He burst through ranks of fighting men,

He sprang o’er heaps of dead....

But like a graven image

Black Auster kept his place,

And ever wistfully he looked

Into his master’s face.

How characteristically the element of colour enters into these admirable descriptions.

4. It is not, however, the case of the horse alone, on which an argument may be founded. Homer abounds with notices of other animals, both domesticated and wild. We have oxen, dogs, goats, hogs, and sheep. None of his stock epithets for them are drawn from colour; and we have seen that by his wine-coloured oxen, and his violet-coloured sheep, he, in all likelihood, means no more than dark or tawny. His epithets for wild animals are of the same character when they occur, and similarly depend on the scale of degrees between light and darkness, not upon colour. Once he mentions a white goose (Od. xv. 161); but it is borne on high in the talons of an eagle, and the object evidently is to create a clear visual image.

5. I would not lay overmuch stress on the fact, that Homer never refers to colour in connection with the human frame, unless as regards the hair, which is either ξανθὸς or κυάνεος: expressions which, as we shall see, are apparent exceptions, and not real ones. The olive hue of the Mediterranean latitudes makes colour a less prominent element in human beauty for a Greek climate, than it is for ours. Still its almost entire exclusion is an element in the case. One instance that I have noticed, which introduces it, adds to the general mass of testimony. When Minerva (Od. xvi. 175) restores the beauty of Ulysses, the expression is ἂψ δὲ μελαγχροιὴς γένετο. Now this certainly does not mean that his flesh became black again. It can only signify that he resumed the olive tint, which was associated with personal vigour and beauty. So that even the μέλας of Homer means dark, and is indefinite: as might indeed be shown by many other instances.

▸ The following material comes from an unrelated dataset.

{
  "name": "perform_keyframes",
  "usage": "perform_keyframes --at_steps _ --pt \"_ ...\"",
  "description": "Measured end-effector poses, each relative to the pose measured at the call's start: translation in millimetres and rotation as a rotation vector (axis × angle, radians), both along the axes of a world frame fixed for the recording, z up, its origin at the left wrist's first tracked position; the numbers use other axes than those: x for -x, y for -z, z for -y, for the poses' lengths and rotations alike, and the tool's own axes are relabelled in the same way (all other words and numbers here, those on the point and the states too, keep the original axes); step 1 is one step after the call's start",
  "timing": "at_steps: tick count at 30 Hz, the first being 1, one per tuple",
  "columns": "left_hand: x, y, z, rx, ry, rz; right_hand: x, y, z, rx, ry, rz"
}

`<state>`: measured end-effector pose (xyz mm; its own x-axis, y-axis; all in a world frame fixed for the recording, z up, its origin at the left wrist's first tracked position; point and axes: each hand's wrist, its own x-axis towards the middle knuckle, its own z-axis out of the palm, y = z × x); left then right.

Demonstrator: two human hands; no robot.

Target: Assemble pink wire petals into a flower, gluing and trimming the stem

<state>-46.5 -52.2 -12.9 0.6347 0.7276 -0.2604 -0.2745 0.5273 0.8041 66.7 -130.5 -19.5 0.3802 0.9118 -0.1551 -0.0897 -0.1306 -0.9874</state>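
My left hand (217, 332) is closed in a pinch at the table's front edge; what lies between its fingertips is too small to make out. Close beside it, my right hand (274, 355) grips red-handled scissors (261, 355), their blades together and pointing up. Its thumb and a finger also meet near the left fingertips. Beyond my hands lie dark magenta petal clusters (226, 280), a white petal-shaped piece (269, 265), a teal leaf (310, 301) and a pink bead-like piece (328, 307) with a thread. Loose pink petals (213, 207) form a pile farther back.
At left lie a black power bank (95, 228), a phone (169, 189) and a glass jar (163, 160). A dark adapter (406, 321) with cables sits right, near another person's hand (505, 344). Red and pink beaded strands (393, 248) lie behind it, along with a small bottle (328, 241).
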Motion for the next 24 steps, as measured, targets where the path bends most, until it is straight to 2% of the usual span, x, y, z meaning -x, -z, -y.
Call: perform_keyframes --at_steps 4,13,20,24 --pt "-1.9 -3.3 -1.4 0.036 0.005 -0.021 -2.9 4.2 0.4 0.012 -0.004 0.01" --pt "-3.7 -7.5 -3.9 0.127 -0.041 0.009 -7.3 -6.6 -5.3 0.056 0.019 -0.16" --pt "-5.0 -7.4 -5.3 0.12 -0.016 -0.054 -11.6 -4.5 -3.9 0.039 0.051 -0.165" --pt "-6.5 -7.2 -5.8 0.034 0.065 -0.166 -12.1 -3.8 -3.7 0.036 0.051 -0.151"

6. Lastly, it seems to deserve remark, that there is not one single epithet of Iris taken from colour. She is once, and only once, χρυσόπτερος (Il. viii. 398); but this is in virtue of her office, and has no relation to the rainbow; as, indeed, gold with Homer always belongs to light rather than to colour. All her other epithets, without exception, are taken from motion only. She is swift (ὠκέα and τάχεια), swift of foot (πόδας ὠκέα), swift as the wind (ποδήνεμος), storm-footed (ἀελλόπους[848]), but from colour she derives no part whatever of her Homeric costume. Now though the chain of traditions which identified Iris with the rainbow was broken[849], yet the traces of it were not wholly lost. For Homer treated the rainbow, physically, as a prophet of storm (Il. xvii. 548): and again, we find that she was still tempest-footed. This epithet can only be derived from her original relation to the rainbow. It is therefore highly instructive, that none of her traits of colour should have been preserved.